Petechiae, pain sensation altering medications, patient age, certain herbal supplements, cancer, patient intolerance, anti-coagulant medications, lymphedema, osteoporosis, varicose veins, burn scars, RA/AS, acute inflammatory conditions, hypertension, immediately post-injection,polyneuropathy, autoimmune disorders, unhealed fractures, CHF, kidney dysfunction, diabetes, abnormal sensation, pregnancy, allergies to metals, emmolient, or gloves that may be used, acute infection, skin rash/open wounds, surgical hardware, hematoma, myositis ossificans, insect bites, CT disorders like Ehlars-Danlos, Marfans, etc, peripheral vascular disease, chronic pain conditions, epilepsy (1).

While many of these are simply precautions that need to be investigated prior to attempting a therapy, some may totally rule out IASTM as a treatment option. As always, consult with a qualified health care provider trained in the proper evaluation, assessment, and application of this technique.

As far as side effects go, as long as precautions/contraindications are ruled out there are few. A little redness in the immediate post-treatment window is probably okay, some soreness is probably okay, but severe bruising and redness that lasts following the treatment should be a cause of concern and potentially indicates iatrogenic soft tissue injury.

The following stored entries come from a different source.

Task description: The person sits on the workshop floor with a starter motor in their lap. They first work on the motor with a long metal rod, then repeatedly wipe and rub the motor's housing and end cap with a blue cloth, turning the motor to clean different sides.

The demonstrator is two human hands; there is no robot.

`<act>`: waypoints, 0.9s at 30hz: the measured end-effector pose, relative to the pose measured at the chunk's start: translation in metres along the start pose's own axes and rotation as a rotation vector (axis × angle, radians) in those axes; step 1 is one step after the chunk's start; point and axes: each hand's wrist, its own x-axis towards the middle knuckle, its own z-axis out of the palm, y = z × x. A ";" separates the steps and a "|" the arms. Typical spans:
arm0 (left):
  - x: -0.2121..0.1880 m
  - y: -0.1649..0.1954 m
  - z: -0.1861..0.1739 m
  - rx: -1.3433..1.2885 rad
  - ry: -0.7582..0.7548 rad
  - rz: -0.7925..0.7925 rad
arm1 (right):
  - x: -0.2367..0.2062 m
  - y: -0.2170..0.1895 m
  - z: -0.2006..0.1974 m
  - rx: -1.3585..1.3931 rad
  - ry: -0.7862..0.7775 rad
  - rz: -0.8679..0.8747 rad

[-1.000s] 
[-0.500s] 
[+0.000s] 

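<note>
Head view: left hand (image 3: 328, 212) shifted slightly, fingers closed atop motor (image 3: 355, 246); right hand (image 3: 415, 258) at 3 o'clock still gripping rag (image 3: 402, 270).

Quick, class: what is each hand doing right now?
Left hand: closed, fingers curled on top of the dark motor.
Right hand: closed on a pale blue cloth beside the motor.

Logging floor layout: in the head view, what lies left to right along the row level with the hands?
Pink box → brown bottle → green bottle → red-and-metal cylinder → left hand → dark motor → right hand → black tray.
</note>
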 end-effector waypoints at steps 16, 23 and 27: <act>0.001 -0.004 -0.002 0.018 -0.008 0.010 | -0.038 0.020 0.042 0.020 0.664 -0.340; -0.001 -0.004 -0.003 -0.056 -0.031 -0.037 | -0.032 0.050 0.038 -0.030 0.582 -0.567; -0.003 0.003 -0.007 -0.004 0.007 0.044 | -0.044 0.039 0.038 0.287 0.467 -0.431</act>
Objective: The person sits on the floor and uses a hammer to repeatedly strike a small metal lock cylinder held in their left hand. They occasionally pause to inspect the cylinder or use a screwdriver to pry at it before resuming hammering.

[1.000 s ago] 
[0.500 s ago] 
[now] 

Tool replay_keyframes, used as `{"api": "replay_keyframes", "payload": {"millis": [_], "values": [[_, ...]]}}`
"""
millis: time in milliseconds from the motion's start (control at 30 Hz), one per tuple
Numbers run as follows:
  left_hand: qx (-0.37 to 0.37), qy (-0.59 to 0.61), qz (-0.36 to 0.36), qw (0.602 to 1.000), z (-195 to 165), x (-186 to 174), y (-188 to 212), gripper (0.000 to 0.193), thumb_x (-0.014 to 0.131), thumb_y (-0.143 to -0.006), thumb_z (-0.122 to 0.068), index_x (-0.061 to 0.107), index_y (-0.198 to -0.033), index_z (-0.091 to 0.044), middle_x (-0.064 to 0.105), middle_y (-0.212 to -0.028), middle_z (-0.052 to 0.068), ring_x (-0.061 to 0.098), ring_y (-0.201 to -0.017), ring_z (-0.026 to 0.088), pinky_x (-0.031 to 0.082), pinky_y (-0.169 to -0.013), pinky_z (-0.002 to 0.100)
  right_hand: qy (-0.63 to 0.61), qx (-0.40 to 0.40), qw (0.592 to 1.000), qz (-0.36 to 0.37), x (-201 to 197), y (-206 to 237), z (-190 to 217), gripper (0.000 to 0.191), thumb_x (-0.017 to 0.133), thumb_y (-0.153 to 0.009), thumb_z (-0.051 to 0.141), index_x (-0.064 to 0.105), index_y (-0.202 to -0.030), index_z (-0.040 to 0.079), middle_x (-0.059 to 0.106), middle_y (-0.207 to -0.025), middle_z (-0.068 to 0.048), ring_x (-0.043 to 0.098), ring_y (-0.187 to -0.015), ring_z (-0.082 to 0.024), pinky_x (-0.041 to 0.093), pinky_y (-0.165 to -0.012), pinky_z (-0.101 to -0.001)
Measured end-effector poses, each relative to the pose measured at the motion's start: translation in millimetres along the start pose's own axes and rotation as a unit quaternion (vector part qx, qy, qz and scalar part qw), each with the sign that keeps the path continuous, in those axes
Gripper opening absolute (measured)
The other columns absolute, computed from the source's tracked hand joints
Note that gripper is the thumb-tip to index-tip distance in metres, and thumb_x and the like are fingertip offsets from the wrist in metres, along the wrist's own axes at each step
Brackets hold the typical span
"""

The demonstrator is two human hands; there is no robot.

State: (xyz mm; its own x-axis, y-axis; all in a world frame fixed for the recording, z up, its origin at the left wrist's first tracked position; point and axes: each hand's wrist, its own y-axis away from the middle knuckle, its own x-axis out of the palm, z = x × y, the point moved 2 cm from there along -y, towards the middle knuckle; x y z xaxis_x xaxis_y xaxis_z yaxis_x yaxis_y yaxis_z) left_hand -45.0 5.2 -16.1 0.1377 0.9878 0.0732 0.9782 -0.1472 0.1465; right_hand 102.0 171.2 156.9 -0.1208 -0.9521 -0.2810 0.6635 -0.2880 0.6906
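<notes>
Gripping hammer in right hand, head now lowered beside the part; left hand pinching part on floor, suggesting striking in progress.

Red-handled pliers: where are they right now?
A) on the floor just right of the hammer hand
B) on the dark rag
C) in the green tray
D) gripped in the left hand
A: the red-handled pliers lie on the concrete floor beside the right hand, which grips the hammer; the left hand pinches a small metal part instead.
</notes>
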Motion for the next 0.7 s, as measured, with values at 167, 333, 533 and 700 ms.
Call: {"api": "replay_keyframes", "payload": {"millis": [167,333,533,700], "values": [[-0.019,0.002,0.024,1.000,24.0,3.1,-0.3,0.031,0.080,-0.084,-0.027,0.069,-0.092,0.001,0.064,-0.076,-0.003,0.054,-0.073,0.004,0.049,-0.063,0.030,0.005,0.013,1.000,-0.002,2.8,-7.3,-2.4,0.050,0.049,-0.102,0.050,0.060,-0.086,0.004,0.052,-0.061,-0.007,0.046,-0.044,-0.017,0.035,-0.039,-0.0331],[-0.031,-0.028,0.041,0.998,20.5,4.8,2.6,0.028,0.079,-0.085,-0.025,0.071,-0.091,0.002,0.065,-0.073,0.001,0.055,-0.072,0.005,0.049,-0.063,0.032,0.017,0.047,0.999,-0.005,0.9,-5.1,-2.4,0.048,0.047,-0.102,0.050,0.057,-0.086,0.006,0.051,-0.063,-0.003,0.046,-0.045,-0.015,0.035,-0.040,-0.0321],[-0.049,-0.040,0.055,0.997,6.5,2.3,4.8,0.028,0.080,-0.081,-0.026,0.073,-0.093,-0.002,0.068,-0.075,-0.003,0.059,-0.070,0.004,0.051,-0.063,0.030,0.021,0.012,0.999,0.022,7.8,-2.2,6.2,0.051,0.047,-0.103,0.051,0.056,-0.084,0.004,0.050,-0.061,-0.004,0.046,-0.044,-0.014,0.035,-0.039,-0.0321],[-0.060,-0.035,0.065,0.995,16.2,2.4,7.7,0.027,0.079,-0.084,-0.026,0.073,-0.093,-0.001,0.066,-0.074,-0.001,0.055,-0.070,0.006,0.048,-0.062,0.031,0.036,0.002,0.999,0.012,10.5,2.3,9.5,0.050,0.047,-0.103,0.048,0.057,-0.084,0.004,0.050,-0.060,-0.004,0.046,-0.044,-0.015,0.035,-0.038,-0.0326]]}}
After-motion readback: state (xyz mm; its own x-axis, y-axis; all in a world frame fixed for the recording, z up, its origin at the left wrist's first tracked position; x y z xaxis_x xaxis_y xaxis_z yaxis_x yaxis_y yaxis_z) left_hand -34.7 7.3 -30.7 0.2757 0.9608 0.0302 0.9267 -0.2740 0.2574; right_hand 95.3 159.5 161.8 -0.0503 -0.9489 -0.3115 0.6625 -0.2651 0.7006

Interesting note on the commonly seen bruising following IASTM:

The authors of this commentary suggest that bruising or ecchymosis at the site of treatment should be considered a contraindication. Traditionally, professionals may have considered both petechiae and ecchymosis as a necessary part of the treatment for different paradigms including Gua sha and IASTM. Currently, it appears that sports medicine professionals and educators are also moving away from the philosophy of creating ecchymosis due to the potential iatrogenic tissue damage that can occur with treatment. In the presence of posttreatment ecchymosis, the clinician should likely refrain from further IASTM treatment and manage the region accordingly to ensure proper healing (1).

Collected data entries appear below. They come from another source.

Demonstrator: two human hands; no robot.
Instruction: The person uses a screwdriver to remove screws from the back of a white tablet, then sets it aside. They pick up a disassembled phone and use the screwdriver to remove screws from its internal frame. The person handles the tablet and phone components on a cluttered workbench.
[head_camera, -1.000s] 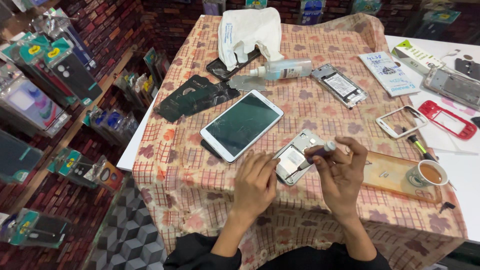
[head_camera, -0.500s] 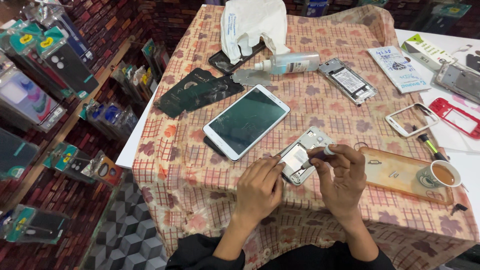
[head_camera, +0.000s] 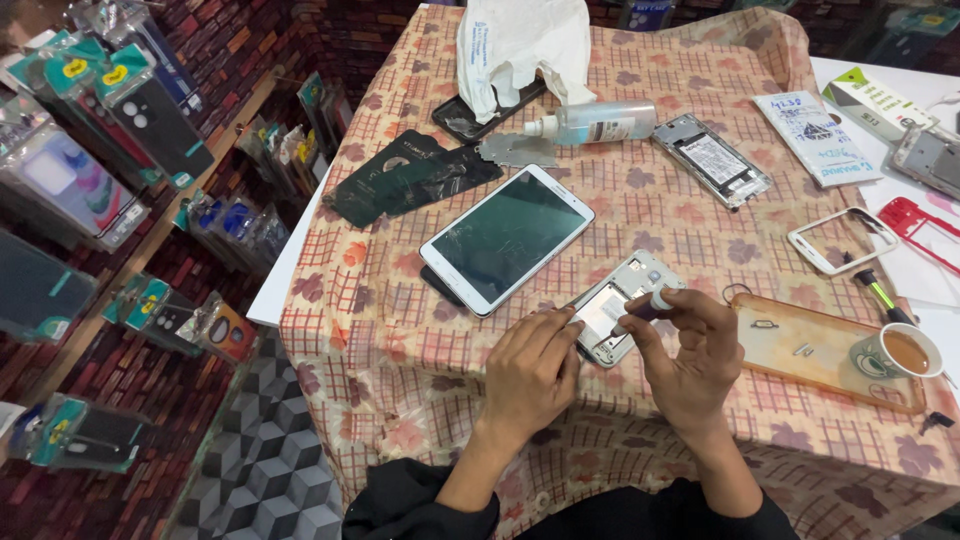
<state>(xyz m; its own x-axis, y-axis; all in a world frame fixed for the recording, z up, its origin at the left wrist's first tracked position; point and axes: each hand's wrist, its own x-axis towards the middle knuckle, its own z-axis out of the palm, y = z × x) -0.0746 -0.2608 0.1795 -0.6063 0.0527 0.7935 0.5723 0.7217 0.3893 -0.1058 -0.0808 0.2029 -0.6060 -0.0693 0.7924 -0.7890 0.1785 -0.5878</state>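
Head view: left hand (head_camera: 530, 370) steadies opened phone (head_camera: 625, 305); right hand (head_camera: 690, 355) pinches small tool (head_camera: 650, 305); cup (head_camera: 900, 355) holds tea.

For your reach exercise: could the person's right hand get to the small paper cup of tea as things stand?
Probably yes. The small paper cup of tea stands uncovered to the right of the right hand, with only the flat clear orange phone case lying between them. But that hand's grip is taken by a small tool.
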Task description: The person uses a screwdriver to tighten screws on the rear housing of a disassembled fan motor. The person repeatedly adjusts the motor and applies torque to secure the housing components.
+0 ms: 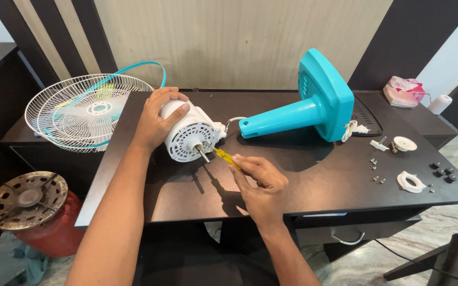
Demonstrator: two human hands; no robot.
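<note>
My left hand (155, 119) grips the back of a white fan motor housing (192, 135) that lies on its side on the dark table (314, 180), its metal shaft pointing toward me. My right hand (258, 182) holds a yellow-handled screwdriver (226, 157), with the tip at the motor's front face, right of the shaft. A turquoise fan stand and base (314, 103) lies on its side just right of the motor, joined to it by a white cable.
White wire fan grilles with a turquoise rim (83, 111) rest at the table's left end. Small screws (377, 169), white plastic nuts (410, 181) and dark knobs (442, 172) lie at the right. A red cylinder with a metal disc (27, 198) stands on the floor to the left.
</note>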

IASTM is a relatively new protocol utilized by sports rehabilitation practitioners to help soft tissue injuries heal, to manage pain from soft tissue injuries, and improve movement. While there are many proposed mechanisms for how this happens, the literature is confirming and debating exactly what happens and which effects are significant and which effects are just interesting physiological responses. Because there is the huge variability in patient presentations for the same injury, studying IASTM in RCTs or Systematic Reviews is difficult and leads to some seemingly unfavorable or insignificant outcomes. However, Individual experience, case reports, case series, and a few RCTs have shown very promising and clinically significant improvements in patient conditions with using IASTM either on its own or in conjunction with other treatments. More research is needed to homogenize this extremely heterogeneous evidence body and to establish clinical practice guidelines that professionals can abide by regardless of which certification or training they received.

Primary References

(1) Cheatham, S. W., Baker, R., & Kreiswirth, E. (2019). Instrument assisted soft tissue mobilization: a commentary on clinical practice guidelines for rehabilitation professionals.  International journal of sports physical therapy, 14(4), 670–682.

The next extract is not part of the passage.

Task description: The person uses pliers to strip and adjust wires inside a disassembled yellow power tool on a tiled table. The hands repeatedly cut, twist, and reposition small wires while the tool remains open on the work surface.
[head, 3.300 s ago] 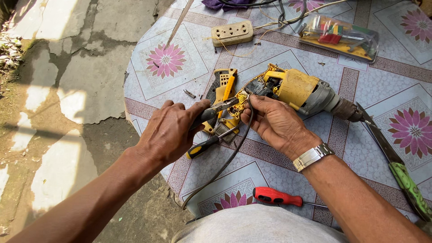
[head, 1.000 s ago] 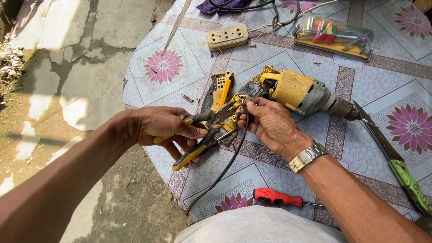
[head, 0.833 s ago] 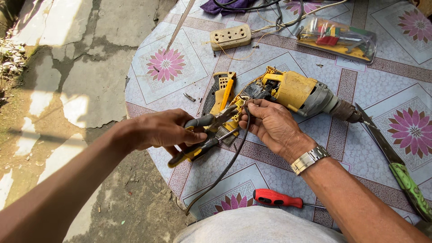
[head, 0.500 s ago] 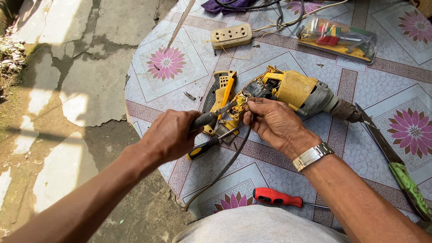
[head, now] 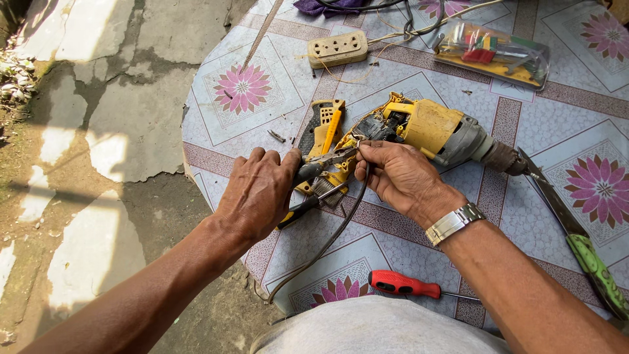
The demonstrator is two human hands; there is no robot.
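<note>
- Round table (head: 229, 141) with a tiled floral covering, pink flowers in square panels; outdoors, cracked concrete ground (head: 98, 131) to the left, patchy sun.
- Yellow power drill (head: 432, 128) lies on its side mid-table, rear housing open, chuck pointing right. Its detached yellow-and-black handle shell (head: 321, 128) lies just left of it.
- Left hand (head: 259, 190) closed around the handles of pliers (head: 321, 167); plier nose points right, reaching the open end of the drill.
- Right hand (head: 400, 177), metal watch (head: 453, 223) on the wrist, fingertips pinched at the plier nose by the drill's open rear; what they pinch is too small to tell.
- Dark cord (head: 327, 239) runs from between the hands down to the table's near edge.
- Red-handled screwdriver (head: 413, 286) lies near the front edge, below the right forearm.
- Green-handled knife (head: 576, 229) at right, blade tip near the chuck.
- Beige socket strip (head: 337, 47) and clear plastic bit case (head: 495, 52) at the far side.
</note>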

(2) Cheatham, S. W., Lee, M., Cain, M., & Baker, R. (2016). The efficacy of instrument assisted soft tissue mobilization: a systematic review. The Journal of the Canadian Chiropractic Association, 60(3), 200–211.

(3) Kim, J., Sung, D. J., & Lee, J. (2017). Therapeutic effectiveness of instrument-assisted soft tissue mobilization for soft tissue injury: mechanisms and practical application. Journal of exercise rehabilitation, 13(1), 12–22.

This article is not meant to be medical advice or a guide for self treatment; if you are in pain or suffering from an injury please seek advice and help from a qualified health professional.